Data below:

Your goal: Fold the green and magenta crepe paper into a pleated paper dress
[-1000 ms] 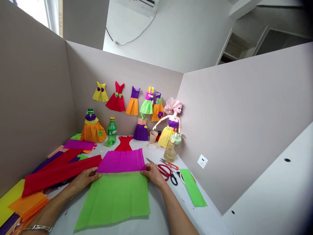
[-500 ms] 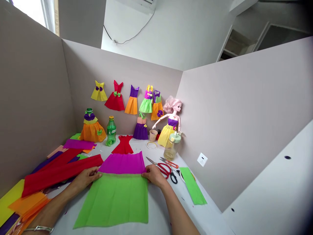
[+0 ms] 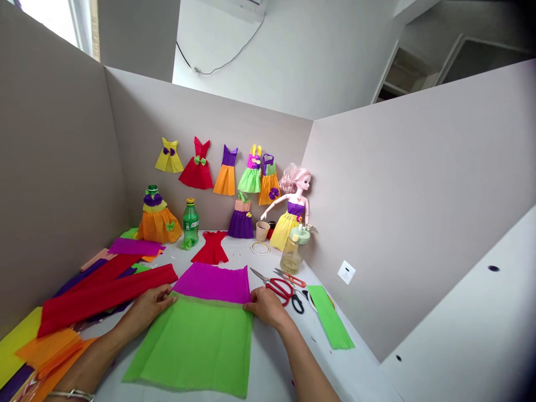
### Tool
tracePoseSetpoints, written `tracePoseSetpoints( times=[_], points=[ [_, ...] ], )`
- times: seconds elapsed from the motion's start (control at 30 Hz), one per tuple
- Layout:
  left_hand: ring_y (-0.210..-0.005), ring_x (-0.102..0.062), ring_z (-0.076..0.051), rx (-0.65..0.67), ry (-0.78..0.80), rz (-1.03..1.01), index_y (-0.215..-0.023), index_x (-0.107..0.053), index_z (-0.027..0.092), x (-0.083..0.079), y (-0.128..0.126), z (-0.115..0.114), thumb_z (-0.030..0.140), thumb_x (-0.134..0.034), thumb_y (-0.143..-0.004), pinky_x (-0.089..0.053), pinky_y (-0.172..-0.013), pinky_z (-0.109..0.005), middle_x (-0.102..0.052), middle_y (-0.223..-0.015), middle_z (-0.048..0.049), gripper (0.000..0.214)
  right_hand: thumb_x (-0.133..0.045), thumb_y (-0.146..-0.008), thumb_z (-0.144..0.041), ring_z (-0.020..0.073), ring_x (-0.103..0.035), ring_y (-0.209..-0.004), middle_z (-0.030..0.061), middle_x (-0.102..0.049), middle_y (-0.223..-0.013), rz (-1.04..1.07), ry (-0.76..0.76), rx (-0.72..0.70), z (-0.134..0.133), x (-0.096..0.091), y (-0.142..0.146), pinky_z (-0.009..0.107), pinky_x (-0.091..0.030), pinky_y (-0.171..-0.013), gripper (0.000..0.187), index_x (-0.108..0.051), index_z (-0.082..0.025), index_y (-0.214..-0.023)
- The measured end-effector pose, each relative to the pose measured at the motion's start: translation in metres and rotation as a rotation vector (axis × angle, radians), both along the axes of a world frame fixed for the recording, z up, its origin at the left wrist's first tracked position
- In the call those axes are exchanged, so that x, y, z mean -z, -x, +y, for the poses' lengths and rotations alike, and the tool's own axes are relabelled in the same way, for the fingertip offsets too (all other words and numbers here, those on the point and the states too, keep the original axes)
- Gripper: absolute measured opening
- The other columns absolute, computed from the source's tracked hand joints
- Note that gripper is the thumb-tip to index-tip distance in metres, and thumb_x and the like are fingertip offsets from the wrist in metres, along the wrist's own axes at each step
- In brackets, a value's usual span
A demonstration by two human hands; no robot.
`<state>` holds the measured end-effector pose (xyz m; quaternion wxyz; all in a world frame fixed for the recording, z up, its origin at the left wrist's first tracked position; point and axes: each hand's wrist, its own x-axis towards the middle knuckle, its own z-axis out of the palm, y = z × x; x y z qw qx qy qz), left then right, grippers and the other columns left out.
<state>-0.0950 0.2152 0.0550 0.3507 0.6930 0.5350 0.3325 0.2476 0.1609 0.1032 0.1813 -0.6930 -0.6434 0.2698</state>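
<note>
A yellow sheet [image 3: 15, 328] and a stack of orange sheets [image 3: 54, 354] lie at the near left of your table [image 3: 268, 365], below a long red strip [image 3: 113, 293] slanting over a pile of other coloured pieces. Your left hand [image 3: 149, 307], a silver bracelet [image 3: 73, 394] at its wrist, pinches the green sheet [image 3: 192, 346] by its upper left corner, thumb and fingertips drawn close together. Behind, a bottle in an orange skirt [image 3: 157, 224] stands against the partition, and to its right a green bottle [image 3: 191, 223] wears a yellow cap. The green sheet spreads before you at the middle of the table, its top edge meeting the lower edge of the magenta sheet [image 3: 213, 283], with a dull band along the join. Just beyond the magenta lies a red dress [image 3: 210, 248], beneath a row of small dresses fixed to the partition. Your right hand [image 3: 266, 306] grips the other end of the join, thumb and fingers narrowed on the green sheet's upper right corner. Just beside it rest red-handled scissors [image 3: 281, 289]; farther back are a paper cup [image 3: 262, 231], a pink-haired doll [image 3: 293, 209] in a yellow skirt and a lidded jar [image 3: 291, 261]. At far right on the table, a green strip [image 3: 330, 318] lies at a slant.
</note>
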Motion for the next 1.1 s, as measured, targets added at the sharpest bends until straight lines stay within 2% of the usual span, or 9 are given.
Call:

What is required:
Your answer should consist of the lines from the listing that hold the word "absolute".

Result below:
- Gripper: absolute measured opening
- The other columns absolute, computed from the source's tracked hand joints

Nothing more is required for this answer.